'''
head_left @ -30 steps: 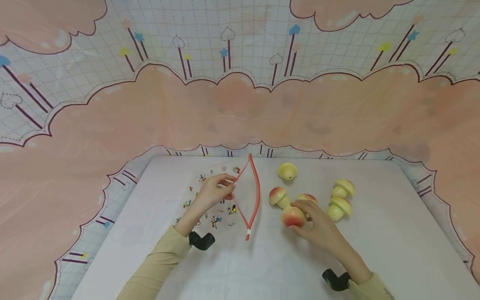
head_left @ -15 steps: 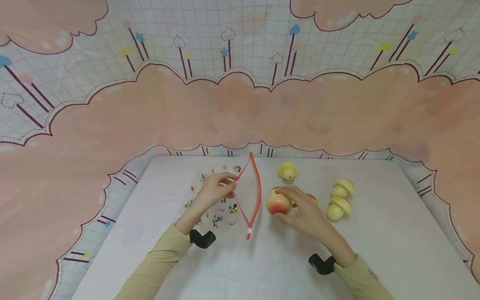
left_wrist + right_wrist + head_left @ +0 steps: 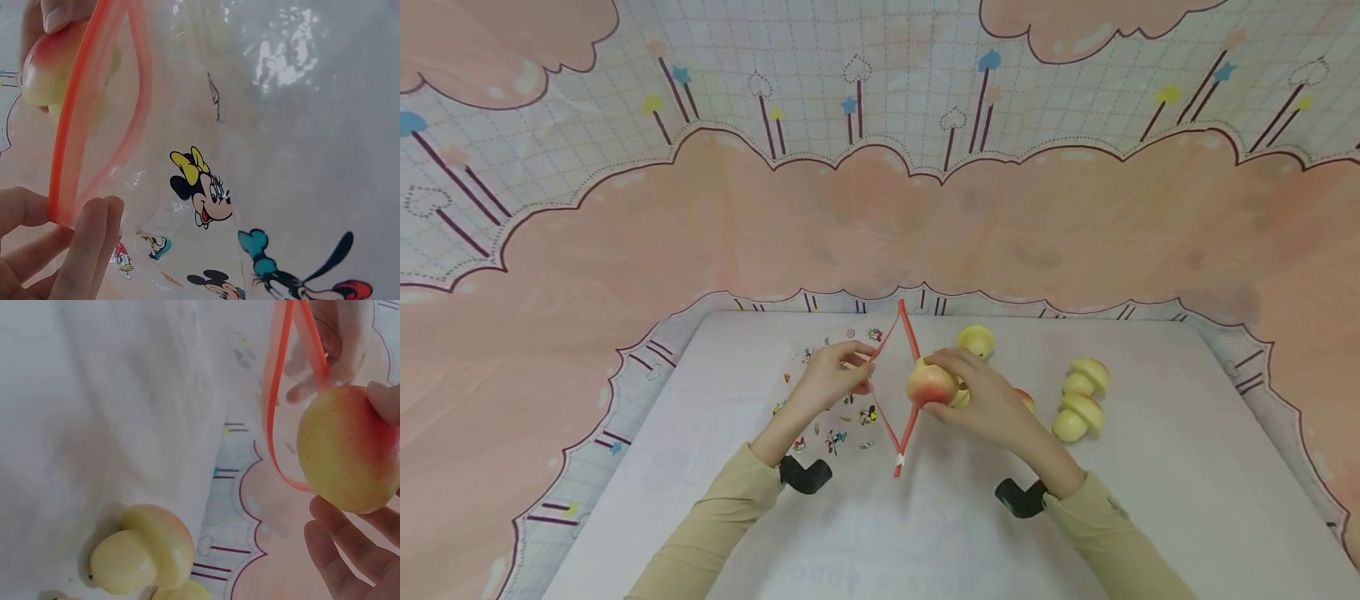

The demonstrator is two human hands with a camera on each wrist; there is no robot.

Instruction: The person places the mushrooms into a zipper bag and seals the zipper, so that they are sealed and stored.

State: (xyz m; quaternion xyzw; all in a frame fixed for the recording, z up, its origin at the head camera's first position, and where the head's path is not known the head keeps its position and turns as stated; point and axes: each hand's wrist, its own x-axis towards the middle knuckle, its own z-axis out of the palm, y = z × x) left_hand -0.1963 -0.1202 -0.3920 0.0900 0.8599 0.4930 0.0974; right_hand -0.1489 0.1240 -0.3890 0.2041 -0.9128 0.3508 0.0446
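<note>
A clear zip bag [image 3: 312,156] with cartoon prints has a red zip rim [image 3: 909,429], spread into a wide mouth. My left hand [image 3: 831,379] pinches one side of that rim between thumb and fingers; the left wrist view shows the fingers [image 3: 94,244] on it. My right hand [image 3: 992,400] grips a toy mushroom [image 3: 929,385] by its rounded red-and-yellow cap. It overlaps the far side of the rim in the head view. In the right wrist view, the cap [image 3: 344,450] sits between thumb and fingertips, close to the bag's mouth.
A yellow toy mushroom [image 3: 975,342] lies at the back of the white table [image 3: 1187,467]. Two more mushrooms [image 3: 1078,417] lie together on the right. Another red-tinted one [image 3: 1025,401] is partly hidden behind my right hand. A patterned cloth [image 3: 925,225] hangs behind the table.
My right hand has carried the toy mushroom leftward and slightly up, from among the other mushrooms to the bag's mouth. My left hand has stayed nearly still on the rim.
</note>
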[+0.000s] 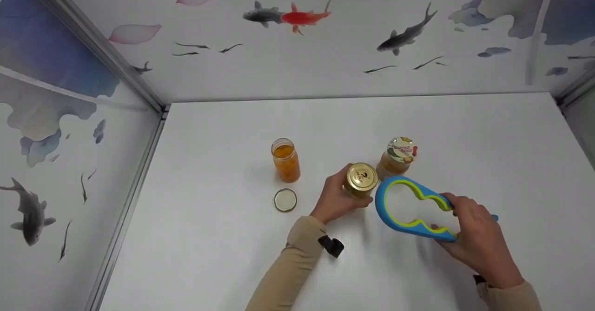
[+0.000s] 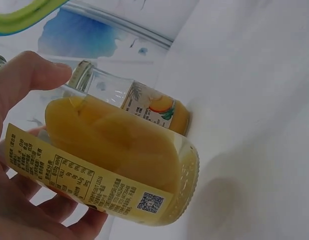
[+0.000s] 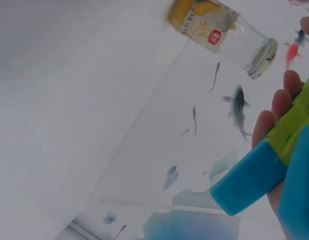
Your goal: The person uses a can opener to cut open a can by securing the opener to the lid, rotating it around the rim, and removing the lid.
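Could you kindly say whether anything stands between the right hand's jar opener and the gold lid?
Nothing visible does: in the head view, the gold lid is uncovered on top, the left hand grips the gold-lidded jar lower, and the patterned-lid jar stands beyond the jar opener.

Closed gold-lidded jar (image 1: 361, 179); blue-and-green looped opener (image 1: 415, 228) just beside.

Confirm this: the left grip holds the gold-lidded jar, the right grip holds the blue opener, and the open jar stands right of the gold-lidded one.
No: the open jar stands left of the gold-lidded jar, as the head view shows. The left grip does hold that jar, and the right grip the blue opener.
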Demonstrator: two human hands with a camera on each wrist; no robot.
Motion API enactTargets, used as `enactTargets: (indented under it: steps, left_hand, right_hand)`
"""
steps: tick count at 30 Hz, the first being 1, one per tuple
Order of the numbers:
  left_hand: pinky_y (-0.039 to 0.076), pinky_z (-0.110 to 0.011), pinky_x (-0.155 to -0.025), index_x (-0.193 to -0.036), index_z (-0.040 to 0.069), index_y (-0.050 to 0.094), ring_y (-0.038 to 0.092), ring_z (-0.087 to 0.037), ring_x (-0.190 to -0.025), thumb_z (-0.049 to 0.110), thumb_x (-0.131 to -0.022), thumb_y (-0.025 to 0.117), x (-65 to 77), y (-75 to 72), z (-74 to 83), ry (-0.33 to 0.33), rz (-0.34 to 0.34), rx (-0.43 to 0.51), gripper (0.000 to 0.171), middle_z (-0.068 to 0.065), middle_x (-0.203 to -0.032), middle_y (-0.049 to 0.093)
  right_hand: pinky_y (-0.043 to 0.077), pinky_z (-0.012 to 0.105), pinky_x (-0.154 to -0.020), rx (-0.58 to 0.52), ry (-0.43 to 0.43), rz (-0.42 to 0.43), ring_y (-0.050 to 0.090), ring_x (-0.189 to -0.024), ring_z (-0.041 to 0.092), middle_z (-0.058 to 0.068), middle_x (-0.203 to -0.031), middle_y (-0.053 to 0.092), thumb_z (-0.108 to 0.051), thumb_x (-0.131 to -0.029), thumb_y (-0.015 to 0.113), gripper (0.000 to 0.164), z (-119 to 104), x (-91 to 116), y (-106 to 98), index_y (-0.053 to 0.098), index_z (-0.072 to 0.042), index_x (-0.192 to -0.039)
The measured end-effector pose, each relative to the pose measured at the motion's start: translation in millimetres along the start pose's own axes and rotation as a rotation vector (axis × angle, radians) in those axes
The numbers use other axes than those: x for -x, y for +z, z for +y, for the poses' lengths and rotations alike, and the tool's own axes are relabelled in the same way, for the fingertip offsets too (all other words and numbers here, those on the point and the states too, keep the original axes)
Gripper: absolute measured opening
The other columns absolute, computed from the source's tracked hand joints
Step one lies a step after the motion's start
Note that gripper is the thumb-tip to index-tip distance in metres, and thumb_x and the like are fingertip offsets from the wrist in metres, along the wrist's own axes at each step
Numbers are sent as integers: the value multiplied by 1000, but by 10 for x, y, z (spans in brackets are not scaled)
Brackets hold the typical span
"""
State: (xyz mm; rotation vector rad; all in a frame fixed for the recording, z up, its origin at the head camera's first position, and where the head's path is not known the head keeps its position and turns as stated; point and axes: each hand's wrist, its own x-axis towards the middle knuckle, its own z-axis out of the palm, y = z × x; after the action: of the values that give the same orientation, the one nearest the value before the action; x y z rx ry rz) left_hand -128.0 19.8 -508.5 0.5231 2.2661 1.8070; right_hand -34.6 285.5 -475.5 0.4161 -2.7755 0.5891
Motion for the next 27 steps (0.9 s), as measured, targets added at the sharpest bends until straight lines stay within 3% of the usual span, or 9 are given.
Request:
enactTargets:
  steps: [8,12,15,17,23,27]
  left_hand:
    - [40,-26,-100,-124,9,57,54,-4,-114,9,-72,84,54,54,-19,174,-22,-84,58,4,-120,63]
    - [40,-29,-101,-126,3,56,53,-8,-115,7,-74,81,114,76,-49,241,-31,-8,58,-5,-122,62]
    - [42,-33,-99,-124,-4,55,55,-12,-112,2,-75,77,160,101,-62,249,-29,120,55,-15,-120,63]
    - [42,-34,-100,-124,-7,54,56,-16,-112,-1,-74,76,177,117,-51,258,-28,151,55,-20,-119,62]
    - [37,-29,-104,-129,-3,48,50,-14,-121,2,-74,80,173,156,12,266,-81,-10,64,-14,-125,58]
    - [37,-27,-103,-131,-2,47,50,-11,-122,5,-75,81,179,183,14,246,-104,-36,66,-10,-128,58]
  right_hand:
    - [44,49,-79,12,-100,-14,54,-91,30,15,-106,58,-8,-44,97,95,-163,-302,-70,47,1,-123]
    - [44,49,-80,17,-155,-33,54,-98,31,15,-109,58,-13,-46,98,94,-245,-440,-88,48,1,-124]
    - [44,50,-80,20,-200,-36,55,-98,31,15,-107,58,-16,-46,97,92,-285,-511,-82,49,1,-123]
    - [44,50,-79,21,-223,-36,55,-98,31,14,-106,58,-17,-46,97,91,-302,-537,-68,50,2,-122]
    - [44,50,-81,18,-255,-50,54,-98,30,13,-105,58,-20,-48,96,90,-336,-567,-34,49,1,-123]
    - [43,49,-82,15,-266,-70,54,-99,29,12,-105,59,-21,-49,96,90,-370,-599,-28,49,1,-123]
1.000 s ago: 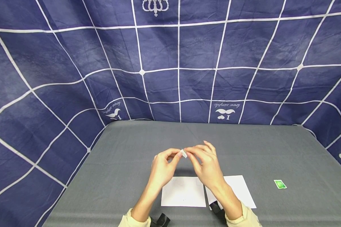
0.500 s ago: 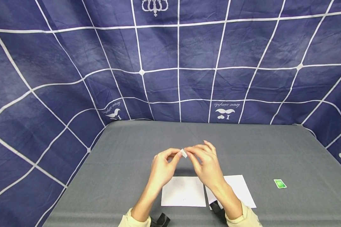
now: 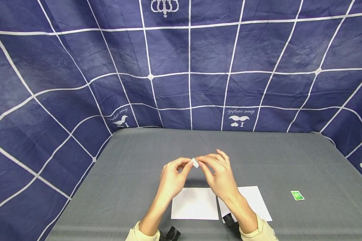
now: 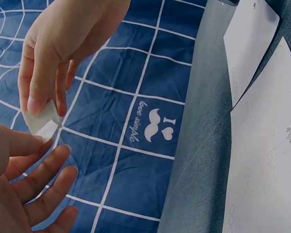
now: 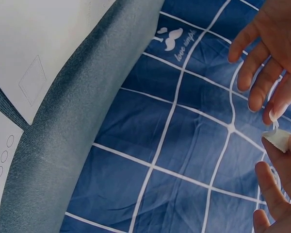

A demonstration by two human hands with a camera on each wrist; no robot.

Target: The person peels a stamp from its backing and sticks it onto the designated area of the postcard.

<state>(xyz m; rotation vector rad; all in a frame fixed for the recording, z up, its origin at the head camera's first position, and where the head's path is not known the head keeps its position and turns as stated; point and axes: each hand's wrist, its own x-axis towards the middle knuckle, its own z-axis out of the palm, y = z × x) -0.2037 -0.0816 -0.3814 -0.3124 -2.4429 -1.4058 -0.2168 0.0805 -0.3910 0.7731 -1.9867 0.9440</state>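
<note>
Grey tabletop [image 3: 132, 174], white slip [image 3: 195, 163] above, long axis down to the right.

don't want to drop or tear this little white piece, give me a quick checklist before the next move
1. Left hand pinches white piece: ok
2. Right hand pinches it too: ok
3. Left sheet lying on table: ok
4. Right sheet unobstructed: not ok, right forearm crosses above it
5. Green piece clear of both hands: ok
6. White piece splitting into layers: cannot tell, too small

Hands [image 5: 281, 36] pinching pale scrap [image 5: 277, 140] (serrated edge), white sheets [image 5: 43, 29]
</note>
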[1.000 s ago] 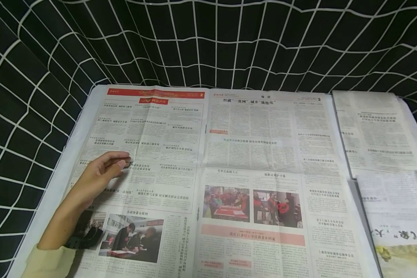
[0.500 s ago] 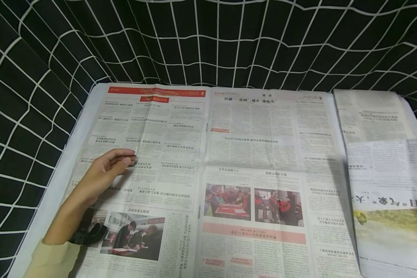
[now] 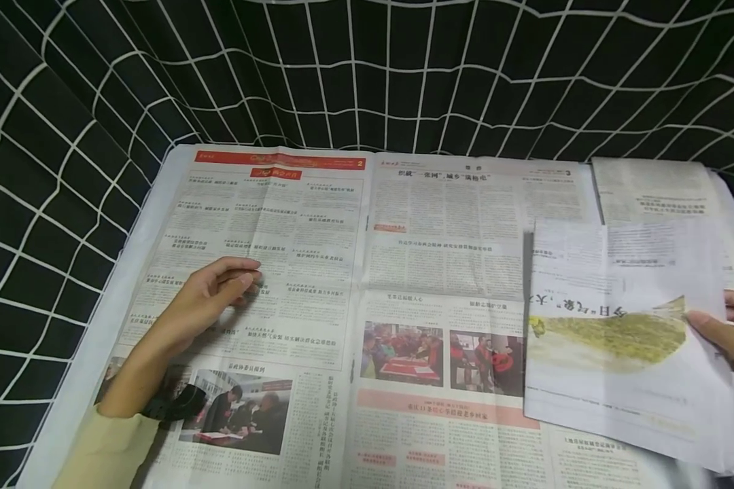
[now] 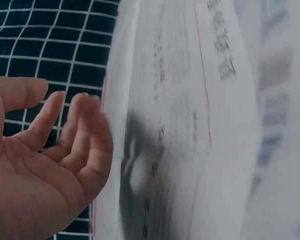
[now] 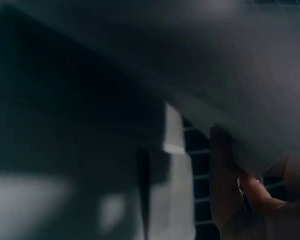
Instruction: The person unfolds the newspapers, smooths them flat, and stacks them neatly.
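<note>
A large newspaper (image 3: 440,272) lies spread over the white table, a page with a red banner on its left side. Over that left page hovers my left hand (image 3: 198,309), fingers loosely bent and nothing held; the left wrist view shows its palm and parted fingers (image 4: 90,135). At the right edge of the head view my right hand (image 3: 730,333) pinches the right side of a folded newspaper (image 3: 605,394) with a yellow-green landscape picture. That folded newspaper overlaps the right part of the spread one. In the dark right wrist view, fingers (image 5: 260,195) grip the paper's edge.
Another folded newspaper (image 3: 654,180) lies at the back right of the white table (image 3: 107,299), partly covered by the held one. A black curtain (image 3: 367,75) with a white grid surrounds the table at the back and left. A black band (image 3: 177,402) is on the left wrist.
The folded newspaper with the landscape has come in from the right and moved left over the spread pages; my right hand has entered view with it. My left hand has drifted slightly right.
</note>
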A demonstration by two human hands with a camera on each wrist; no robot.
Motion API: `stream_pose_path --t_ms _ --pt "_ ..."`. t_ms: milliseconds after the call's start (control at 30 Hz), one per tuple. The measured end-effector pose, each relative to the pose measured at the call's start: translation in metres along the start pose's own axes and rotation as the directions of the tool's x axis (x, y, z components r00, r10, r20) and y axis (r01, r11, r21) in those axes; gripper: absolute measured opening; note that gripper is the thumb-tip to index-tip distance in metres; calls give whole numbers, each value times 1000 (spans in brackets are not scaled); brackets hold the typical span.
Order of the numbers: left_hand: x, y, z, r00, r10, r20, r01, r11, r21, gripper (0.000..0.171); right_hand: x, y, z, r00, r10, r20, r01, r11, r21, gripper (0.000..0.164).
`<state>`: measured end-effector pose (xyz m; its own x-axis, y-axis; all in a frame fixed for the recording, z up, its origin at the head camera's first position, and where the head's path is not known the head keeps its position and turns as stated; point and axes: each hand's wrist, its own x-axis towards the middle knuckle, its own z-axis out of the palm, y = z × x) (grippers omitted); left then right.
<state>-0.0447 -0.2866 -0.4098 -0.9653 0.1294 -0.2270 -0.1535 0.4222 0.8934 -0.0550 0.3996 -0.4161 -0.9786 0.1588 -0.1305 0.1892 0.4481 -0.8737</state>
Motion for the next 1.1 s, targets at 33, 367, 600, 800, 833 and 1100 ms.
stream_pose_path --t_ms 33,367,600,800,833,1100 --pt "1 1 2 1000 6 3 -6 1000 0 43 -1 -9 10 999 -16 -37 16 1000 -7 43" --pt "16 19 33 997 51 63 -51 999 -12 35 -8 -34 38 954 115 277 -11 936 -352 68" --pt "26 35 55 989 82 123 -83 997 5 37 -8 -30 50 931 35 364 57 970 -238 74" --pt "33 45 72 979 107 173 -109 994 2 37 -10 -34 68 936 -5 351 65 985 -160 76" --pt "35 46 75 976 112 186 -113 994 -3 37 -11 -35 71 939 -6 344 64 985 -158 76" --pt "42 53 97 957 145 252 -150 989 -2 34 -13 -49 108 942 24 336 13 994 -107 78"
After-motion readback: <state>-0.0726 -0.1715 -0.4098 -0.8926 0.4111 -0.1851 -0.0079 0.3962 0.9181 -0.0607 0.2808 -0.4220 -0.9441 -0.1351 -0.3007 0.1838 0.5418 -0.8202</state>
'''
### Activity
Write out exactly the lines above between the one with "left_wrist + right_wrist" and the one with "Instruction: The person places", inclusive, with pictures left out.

### Result below
left_wrist + right_wrist + head_left @ +0 steps: 

The demonstrator is two human hands with a camera on each wrist; there is no robot.

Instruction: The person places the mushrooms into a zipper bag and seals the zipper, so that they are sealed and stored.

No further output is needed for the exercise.